I absolutely fell in love with this Boatex 1200 a 12' sail/motor/oar multipurpose dinghy.

The problem is that I cannot find any information on what to offer as far as price goes. I don't want to pay too much then find out the insurance company won't reimburse me in the even of a theft or loss.

In fact, is there a way to get a hold of the database insurance companies use for this kind of thing?

Here is the info I have about it if anyone can help:

2006 Boatex 1200
Sail kit (great shape) Includes all lines, centerboard, tiller
Trailer 2006 nothing fancy, just new.
Johnson (2005 I believe) outboard 8 HP perfect condition with 10 hours
Sun shade 
Extra stuff like oil, fuel cans, bits and pieces (the usual used boat stuff)

Everything is new. I can't explain in words how good it all looks, but it all gleams, no scuffs, spots, cracks in the wood decks, nothing.

The dealer is asking $7500.00 which I think is astronomical, but perhaps the trailer and motor add value? I've seen the boat only with sail kit for $2100 offered elsewhere on the internet. I've checked NADA and came up with a value of about $1900 for the trailer, and $1000 for the motor.

There is no information on Boatex, no website, no dealers, not listed in NADA guides, and so on... The entire problem is that this is *exactly* what I wanted in a dinghy/tender for my big sailboat, and I've never came across anything like it before, so it captured me instantly. I loved the design, layout, structure, colors, wood decks and how it all put together to use any features at any moment. My other tender, an 8' el toro needs to be "converted" with about 10 minutes of work to go from motor to sail, and back or over to rowing, This does it instantly, as it can carry everything all at once.


----------



## Faster (Sep 13, 2005)

$7500 is pretty steep for a tender... but then you are including a motor and trailer - which by your own estimates is good for close to $3K. That leaves $3500 for a multipurpose tender, which may not be outrageous.

You mention a dealer - but this is not a new boat, I take it? No harm in offering substantially less.

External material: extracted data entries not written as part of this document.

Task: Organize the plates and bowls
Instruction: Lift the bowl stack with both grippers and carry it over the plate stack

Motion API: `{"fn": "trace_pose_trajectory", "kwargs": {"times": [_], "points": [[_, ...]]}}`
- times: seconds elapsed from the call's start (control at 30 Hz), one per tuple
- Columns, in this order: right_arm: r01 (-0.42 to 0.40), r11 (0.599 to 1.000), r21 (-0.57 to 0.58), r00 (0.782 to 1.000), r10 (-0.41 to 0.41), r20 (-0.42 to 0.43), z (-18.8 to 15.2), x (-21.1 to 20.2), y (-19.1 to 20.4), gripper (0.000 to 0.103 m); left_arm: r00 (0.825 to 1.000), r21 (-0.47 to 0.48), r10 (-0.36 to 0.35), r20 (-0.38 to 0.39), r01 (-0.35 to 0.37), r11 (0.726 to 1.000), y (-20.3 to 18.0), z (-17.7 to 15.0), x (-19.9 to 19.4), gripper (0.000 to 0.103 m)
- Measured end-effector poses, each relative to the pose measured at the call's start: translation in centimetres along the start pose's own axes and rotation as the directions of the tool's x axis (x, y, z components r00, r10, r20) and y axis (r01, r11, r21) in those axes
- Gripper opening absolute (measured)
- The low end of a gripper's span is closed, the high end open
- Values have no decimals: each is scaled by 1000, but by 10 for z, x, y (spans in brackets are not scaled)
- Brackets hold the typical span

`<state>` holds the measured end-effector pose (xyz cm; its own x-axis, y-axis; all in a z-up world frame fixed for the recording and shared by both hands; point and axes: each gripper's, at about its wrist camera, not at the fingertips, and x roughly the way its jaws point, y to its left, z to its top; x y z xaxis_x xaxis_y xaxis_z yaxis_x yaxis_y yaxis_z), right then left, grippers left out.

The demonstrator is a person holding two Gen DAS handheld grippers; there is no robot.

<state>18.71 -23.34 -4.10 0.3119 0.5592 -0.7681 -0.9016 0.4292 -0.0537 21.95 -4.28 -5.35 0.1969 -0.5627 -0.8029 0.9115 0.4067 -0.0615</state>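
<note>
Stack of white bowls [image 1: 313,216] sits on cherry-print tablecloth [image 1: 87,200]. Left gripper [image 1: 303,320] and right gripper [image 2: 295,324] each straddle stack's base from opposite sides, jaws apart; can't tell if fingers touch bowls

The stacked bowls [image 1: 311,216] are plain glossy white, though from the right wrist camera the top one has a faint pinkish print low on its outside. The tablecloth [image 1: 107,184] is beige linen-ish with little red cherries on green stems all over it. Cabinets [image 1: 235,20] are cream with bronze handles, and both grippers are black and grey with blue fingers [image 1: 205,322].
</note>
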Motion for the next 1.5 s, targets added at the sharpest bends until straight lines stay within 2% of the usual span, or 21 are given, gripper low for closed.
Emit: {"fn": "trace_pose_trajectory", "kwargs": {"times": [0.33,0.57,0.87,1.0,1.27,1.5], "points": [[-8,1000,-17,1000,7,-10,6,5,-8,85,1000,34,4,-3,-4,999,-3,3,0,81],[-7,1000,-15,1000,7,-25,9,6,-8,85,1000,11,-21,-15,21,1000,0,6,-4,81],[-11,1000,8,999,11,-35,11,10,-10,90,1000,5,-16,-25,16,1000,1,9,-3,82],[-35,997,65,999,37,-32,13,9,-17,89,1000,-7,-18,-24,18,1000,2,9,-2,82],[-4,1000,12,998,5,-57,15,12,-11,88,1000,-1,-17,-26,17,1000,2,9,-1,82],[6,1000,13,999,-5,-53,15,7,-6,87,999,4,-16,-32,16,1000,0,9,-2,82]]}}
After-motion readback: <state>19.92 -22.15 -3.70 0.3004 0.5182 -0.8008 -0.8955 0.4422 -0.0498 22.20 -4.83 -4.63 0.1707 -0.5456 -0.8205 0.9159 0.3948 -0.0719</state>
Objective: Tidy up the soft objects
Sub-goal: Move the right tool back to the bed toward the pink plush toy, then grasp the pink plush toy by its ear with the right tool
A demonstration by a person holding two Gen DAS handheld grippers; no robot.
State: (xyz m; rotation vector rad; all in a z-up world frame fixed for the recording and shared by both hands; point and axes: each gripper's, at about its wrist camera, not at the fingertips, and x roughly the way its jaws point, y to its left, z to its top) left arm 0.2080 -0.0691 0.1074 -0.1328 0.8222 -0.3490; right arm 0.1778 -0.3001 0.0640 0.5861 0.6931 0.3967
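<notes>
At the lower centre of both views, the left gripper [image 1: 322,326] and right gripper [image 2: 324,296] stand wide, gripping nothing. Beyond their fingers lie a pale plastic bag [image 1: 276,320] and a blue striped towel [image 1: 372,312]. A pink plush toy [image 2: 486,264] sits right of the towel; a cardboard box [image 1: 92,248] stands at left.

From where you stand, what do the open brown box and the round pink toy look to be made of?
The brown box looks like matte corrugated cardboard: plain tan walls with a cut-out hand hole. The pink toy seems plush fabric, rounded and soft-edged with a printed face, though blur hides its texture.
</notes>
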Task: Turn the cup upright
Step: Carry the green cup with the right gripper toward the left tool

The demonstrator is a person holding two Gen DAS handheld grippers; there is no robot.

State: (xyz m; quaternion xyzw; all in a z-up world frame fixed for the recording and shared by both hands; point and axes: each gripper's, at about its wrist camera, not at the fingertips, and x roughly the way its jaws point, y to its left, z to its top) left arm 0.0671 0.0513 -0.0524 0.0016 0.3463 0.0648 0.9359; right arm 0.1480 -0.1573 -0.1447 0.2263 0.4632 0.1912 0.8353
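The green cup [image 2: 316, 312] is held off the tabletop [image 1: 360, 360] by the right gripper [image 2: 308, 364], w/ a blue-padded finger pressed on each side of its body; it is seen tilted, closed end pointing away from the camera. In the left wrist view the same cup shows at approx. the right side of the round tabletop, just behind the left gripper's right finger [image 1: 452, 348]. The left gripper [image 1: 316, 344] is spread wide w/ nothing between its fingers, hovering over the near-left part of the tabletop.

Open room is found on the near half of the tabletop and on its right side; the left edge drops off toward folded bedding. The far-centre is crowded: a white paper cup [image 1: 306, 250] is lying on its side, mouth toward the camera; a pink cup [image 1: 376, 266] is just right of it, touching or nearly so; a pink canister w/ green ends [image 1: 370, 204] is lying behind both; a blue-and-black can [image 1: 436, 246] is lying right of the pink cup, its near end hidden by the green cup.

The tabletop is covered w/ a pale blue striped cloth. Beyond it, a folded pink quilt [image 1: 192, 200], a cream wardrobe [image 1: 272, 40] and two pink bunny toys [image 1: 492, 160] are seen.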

There is, as you say, little to no info on this boat on the net. I'm assuming its a hard dingy.. frankly I think 12 feet is on the large size to be towing around behind a 30ish foot sailboat.


----------



## thedudeistoocool (Jun 25, 2007)

Boatex fiberglass rowing/towing/sailing dinghies
800-596-5545
http://www.boatshow.com/ boatex.html

the link is disabled don't know about the phone number but it may be worth a call

from Cruising World January of 04:
Boatex 8: Ontario-based Boatex makes four different moderately priced tenders (rowing or sailing) between 7 and 12 feet. The 8-foot-3-inch rowing/sailing tender we looked at had an optional navy-blue sheer strake, which highlighted the Boatex's graceful sheer and the classic tumblehome. With a 54-inch beam, the boat is very stable for its size, and the fine full-length keel gives it excellent tracking ability. With virtually no exposed wood, the standard version manages to produce classic looks without adding to upkeep. Get the optional rubrail.

Virtues: The towing eye is a failsafe metal grommet installed laterally through the stem, leaving no hole into the hull or fasteners to fail. Vices: The hanging-thwart design leaves some hard edges and a few tough-to-clean nooks and crannies.

Brittania yacht club has one for $2100
http://www.byc.ca/welcome/ads.html

if I find anything more tangible I'll let you know


----------



## TSOJOURNER (Dec 16, 1999)

I bought an 8' sailing version for $1000. It was essentially new. Guy won it in a contest and had no use for it.

The competition: This article rates 8 different hard dinghys and provides the 2004 list prices of sailing and non sailing versions: Hard Choice


----------



## TSOJOURNER (Dec 16, 1999)

Thanks for the info guys - any idea on what a good offer would be without insulting them? I think $7500 for the package is astronomical


----------